The quality of PPT is similar to digital radio, but the voice is transmitted even more clearly.

In addition, users get more additional features – depending on which software they use. For example, companies can use the application to centrally set up groups for different teams or areas of operation and thus keep radio traffic clear. Users can save messages and listen to the history again depending on the configuration.

Advantages at a glance

  • Short latency
  • First class audio quality
  • Voice message history
  • Clear communication: only one person can speak at a time
  • No extra infrastructure necessary
  • Realizable with various mobile devices

Here you our extensive range of smartphones and tablets for the industry.

Introduction of Push-to-Talk in the company

If you want to use Push-to-Talk for communication with employees, you usually only need suitable software. In Germany belongs TASSTA to the established providers. The PPT solution is particularly comprehensive and DGUV-certified.

The applications can be installed on popular mobile devices with Android operating system.

For the industrial context, it is recommended to use robust industrial smartphones or tablets. Also devices ATEX certified offer the PTT function.

If you do not yet have any corresponding devices in use, we recommend the ecom Tab-Ex® DZ2 as a tablet and the i.safe MOBILE IS530.RG as a smartphone.

The tablet ecom Tab-Ex® DZ2 with high-resolution 8-inch display and Android operating system impresses with first-class computing power and a range of additional functions designed for industrial use (augmented reality, gyroscope, face recognition). This makes it easy to operate with gloves, in wet and high temperatures, and in potentially explosive environments. Sensitive corporate data is safe on the device thanks to Knox 3.2. The battery runtime of up to 11 hours is also impressive.

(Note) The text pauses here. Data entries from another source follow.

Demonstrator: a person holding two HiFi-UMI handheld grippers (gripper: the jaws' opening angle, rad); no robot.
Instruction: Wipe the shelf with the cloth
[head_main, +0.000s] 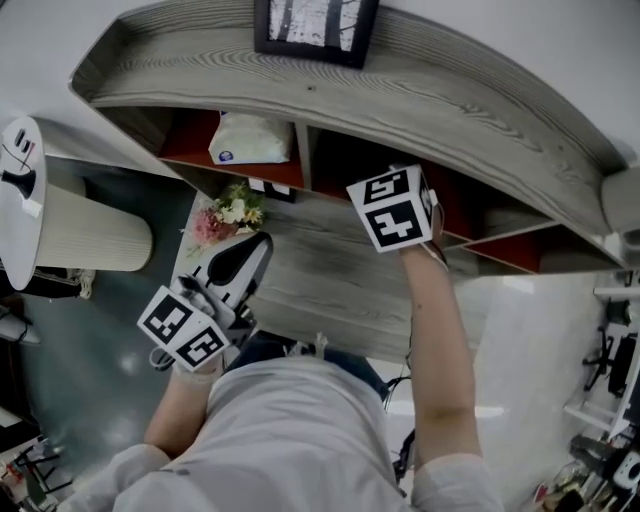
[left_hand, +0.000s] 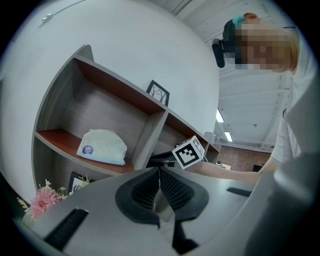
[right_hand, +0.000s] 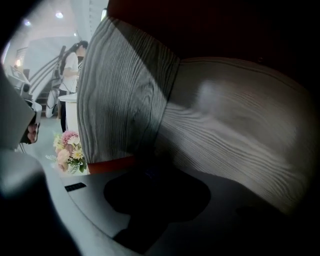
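With left gripper jaws sitting together on nothing, right gripper is reaching into the grey wood-grain shelf, its jaws too dark to tell; cloth unseen there, likely soft, light, limp, best pinched at a bunched fold.

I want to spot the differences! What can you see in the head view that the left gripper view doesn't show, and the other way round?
Only the head view shows the ribbed white cylinder at the left and the left gripper's marker cube. Only the left gripper view shows ceiling lights and the camera on the person's head. Both show the grey shelf, the white packet in its left compartment, the framed picture on top, the flowers and the right gripper's marker cube.
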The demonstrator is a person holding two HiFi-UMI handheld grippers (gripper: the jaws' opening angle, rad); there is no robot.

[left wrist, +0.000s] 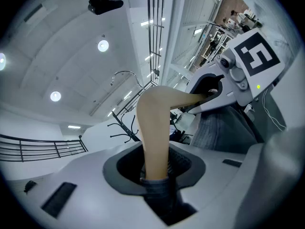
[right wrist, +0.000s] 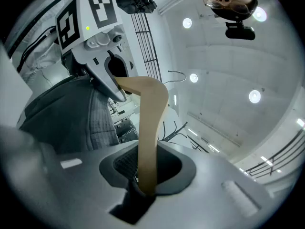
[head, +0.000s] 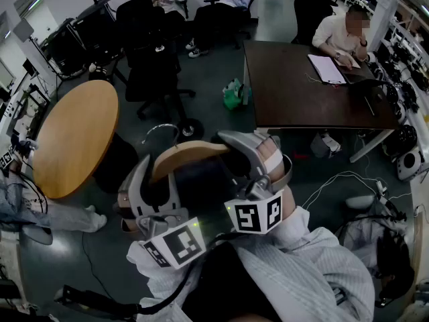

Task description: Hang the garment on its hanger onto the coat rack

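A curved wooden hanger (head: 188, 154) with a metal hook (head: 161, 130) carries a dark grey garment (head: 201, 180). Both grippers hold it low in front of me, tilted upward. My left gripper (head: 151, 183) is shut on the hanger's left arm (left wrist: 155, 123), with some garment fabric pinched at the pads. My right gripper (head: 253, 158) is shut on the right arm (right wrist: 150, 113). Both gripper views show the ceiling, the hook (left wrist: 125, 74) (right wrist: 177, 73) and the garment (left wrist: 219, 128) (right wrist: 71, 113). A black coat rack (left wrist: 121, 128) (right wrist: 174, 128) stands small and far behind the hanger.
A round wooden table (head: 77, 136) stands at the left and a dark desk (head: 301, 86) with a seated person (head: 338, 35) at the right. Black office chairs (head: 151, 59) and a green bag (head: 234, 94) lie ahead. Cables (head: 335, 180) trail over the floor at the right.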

The rugged 4.5-inch smartphone i.safe MOBILE IS530.RG is optimized for working use. The device is equipped with a removable 3600mAh battery, IP68-certified Gorilla Glass and a multifunctional ISM interface, and can be operated with gloves. Operating system is Android 9.

Conclusion: Practical but underestimated technology

Push-to-talk is not very widespread in Germany, but wrongly so. In industrial use, the technology is an excellent and cost-effective alternative to traditional or digital radio over corporate networks. Especially for mission critical communication to multiple recipients, transmission via mobile network is the best solution.

Employees do not need extra radios, but can use existing devices such as smartphones or tablets, which in the best case bundle all the functions required for their work.